The Centers for Disease Control and Prevention Tuesday released the report, which is based on annual face-to-face surveys of about 67,000 Americans -- the government's main source of data on use of illegal drugs.
The findings mirror trends seen in earlier reports, which noted marked increases in heroin use in people who are white and living outside of major cities, said Katherine Keyes, a Columbia University epidemiologist who researches drug-abuse issues.
On Long Island, records show that the number of users who have died of heroin or opioid pill overdoses since 2012 have been overwhelmingly white.
While fatal heroin overdoses recorded on Long Island fell from 145 in 2013 to 137 last year, some local addiction experts expressed skepticism over the decrease, saying it did not reflect the rise in heroin abuse and opioid-related deaths they had seen through their work at treatment facilities in 2014.
More than 8,200 people die of heroin overdoses in the United States each year, with nearly twice that many dying annually from prescription opioid pain pills, federal data show.
The new report found that people who abused opioid painkillers were 40 times more likely to abuse heroin.
The heroin death rate quadrupled over a decade, with most of the fatal overdoses involving other drugs at the same time -- most often cocaine.
Deaths involving opioid painkillers have been leveling off but continue to be more common than heroin-related deaths, government statistics show.
In recent surveys, nearly 3 in every 1,000 Americans said they had used heroin in the previous year. That's up from less than 2 per 1,000 about a decade ago, a 62 percent increase that translates to hundreds of thousands more people, government researchers said.

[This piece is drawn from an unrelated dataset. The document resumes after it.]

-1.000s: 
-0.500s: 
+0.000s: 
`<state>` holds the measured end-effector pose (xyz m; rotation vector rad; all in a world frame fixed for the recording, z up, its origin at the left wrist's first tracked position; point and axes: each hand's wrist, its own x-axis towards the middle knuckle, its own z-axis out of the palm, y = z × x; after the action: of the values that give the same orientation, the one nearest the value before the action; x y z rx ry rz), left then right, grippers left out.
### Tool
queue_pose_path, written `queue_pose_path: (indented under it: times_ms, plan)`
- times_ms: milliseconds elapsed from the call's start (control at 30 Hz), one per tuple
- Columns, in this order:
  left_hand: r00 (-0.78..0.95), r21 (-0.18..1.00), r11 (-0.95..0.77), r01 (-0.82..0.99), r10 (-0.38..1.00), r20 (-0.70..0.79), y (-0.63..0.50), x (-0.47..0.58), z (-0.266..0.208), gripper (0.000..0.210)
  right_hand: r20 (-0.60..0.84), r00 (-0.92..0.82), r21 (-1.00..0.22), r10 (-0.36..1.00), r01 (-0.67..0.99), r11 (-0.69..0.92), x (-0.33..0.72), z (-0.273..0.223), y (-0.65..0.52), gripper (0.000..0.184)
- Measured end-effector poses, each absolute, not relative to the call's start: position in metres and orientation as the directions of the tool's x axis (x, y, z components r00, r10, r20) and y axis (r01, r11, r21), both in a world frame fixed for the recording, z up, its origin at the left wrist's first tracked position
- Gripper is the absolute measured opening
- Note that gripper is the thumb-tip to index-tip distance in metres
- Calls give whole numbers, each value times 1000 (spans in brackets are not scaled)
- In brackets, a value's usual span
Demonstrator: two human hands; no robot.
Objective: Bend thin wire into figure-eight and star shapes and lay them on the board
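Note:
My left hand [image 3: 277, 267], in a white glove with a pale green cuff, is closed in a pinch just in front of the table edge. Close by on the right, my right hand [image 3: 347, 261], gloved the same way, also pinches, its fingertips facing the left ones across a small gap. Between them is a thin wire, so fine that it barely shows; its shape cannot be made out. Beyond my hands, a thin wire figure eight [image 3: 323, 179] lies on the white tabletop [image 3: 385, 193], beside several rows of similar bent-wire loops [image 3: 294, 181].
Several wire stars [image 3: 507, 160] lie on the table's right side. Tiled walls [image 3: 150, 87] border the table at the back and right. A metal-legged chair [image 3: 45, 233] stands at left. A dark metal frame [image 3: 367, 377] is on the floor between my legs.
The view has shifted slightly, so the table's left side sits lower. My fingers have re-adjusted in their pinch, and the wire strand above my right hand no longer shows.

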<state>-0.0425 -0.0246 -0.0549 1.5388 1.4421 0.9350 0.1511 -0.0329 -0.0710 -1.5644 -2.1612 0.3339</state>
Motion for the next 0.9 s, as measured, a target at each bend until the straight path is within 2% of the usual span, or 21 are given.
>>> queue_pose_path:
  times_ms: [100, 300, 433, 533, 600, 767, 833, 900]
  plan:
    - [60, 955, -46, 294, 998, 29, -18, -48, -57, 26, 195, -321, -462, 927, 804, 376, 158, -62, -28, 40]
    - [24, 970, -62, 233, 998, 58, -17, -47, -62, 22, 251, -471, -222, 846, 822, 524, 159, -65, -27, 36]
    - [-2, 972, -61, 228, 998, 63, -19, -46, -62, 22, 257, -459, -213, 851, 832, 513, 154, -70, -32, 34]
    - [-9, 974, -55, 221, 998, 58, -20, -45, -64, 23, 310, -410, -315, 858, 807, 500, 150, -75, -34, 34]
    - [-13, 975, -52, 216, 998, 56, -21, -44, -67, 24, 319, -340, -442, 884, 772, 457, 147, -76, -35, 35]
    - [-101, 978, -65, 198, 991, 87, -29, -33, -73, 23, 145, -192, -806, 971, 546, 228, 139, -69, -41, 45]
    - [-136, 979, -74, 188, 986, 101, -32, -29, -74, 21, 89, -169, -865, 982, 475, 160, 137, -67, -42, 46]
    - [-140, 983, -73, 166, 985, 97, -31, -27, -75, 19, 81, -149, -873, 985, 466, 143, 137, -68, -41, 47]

According to the new report, while heroin use more than doubled among whites, it seemed to level off in other racial and ethnic groups.
But it grew among different income levels, in different parts of the country. And the rate of heroin use doubled in women -- a more dramatic rise than what was seen in men.
For years, officials have focused their worry on misuse of prescription opioid painkillers like Vicodin and OxyContin. Experts say recent restrictions on prescribing such painkillers may be reducing illicit supplies of them at a time when the heroin supply has been increasing.
Heroin has become a popular alternative. It is essentially the same chemical as that in the prescription painkillers, but it costs roughly five times less on the street, said CDC director Dr. Tom Frieden.
"An increasing number of people are primed for heroin use because they were addicted to an opioid painkiller," Frieden said.
On Long Island, the abundance of heroin comes from Mexico's Sinaloa cartel, officials said.
Considered the world's largest, most profitable drug-dealing organization, Sinaloa, named for the northern Mexican state where the cartel got its start, does tens of millions of dollars of business each year in the New York-Long Island region, officials said, part of an estimated $3 billion or more it makes off narcotics sales in the United States annually.